-------- PROVIDED DATA

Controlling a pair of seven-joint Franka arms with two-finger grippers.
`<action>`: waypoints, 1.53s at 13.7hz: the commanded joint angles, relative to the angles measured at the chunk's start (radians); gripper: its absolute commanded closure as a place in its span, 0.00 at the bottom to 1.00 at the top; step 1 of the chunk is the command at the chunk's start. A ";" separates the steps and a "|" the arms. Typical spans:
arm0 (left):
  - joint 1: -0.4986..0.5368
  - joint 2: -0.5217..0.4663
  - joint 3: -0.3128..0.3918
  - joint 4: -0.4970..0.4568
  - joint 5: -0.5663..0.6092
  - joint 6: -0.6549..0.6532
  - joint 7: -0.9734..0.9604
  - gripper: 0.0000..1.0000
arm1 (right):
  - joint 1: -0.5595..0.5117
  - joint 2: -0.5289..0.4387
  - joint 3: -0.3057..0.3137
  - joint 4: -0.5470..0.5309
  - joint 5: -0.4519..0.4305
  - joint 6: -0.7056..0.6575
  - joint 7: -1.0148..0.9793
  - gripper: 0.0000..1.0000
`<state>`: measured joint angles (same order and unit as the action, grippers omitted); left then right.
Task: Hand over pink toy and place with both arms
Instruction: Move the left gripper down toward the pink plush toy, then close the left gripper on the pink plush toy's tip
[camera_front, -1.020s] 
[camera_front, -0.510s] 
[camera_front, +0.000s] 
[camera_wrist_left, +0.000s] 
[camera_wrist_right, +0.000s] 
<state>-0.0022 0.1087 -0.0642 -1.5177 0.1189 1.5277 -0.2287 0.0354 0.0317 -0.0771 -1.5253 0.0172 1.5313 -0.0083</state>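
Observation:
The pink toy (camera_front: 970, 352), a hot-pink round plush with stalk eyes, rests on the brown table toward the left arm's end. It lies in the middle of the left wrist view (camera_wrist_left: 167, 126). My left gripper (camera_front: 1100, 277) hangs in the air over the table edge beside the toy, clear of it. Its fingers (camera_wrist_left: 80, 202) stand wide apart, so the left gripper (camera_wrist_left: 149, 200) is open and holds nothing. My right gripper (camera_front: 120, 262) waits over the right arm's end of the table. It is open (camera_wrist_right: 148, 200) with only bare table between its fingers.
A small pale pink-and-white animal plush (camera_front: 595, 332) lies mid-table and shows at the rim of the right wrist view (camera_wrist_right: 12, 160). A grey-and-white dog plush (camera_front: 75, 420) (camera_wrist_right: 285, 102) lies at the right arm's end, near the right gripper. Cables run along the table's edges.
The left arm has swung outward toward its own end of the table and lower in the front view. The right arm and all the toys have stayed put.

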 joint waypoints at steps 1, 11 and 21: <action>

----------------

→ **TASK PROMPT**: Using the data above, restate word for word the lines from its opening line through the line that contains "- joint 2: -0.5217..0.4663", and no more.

→ **RESPONSE FOR THIS EXERCISE**:
Controlling a pair of seven-joint Franka arms with two-finger grippers.
`<action>`: waypoints, 1.53s at 13.7hz: the commanded joint angles, relative to the angles measured at the chunk's start (radians); gripper: its absolute commanded closure as a place in its span, 0.00 at the bottom to 1.00 at the top; step 1 of the chunk is the command at the chunk's start. A ";" separates the steps and a "|" the arms. Typical spans:
arm0 (left):
  - joint 1: -0.4986..0.5368
  - joint 2: -0.5217..0.4663

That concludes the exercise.